SBC COMMUNICATIONS Union pickets protest contract workers



The phone company is in the middle of cutting 11,000 jobs nationwide.
SAN ANTONIO (AP) -- Waving placards and chanting "We'll be back," more than 100 unionized SBC Communications Inc. workers picketed Monday outside the local-phone giant's offices, charging that SBC continues to hire cheaper contract workers even as it lays off thousands of well-paid company employees.
SBC officials countered that contract workers were also being cut as the company struggled through an economic slowdown that may bring more layoffs in 2003.
The Communications Workers of America said that protesters Monday came from around Texas, as well as neighboring states, and that the rally was not a one-time occasion.

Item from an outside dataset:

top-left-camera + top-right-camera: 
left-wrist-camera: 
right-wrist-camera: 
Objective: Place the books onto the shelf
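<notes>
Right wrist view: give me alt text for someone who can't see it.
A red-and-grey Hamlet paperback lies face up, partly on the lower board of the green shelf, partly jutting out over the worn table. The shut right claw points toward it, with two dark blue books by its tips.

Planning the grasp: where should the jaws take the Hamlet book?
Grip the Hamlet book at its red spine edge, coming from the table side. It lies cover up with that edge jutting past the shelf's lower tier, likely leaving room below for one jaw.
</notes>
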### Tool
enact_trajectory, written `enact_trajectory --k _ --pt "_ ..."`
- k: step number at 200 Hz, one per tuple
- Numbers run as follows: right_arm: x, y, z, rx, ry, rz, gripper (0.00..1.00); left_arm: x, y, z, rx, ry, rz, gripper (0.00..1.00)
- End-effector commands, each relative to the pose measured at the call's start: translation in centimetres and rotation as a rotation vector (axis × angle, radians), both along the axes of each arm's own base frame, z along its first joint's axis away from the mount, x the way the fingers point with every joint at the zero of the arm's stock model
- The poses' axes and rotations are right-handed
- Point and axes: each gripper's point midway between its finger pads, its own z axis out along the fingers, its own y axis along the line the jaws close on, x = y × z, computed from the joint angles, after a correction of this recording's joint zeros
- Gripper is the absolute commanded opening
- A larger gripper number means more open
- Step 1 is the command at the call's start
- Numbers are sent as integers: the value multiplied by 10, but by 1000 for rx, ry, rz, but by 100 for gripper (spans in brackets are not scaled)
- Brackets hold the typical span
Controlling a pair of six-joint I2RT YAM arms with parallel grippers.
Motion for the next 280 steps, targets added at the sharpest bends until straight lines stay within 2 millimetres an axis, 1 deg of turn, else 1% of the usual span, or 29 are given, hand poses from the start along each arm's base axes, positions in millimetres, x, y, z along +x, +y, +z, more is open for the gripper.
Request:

"This is the beginning of a campaign to save our jobs and get rid of those contract employees," said Andy Milburn, a former SBC lineman who is now CWA's district vice president. "If they eliminate those [contract] jobs, they won't have to lay off any of our employees."
Layoff announcement
SBC announced in September that it plans to cut 9,000 positions in the fourth quarter and 2,000 more in the first quarter of 2003. Those come in addition to 10,000 job cuts dating to October 2001.
Company spokesman Larry Solomon said Monday that two-thirds of the fourth-quarter cuts would be union jobs, with the other one-third being management positions.
SBC has said that the cuts will be spread throughout the company's 13-state operating area. SBC is the dominant local-phone service provider in Texas, Arkansas, Oklahoma, Missouri, Kansas, California, Nevada, Connecticut and the upper Midwest, including Ohio.
"It's understandable their reaction," Solomon said of the protesters. "We're hoping they can understand the reasons why it is happening."
The company has more than 185,000 employees, according to its Web site. Milburn said by his count SBC employs at least 17,000 contract workers who perform many of the same tasks as unionized workers.
Mike Toomer, a dispatcher from Houston, added: "We don't know how effective [the protest] will be, but it's better than not doing anything at all."
Solomon said that contract positions would also be eliminated during the current round of cuts, though he wouldn't say how many.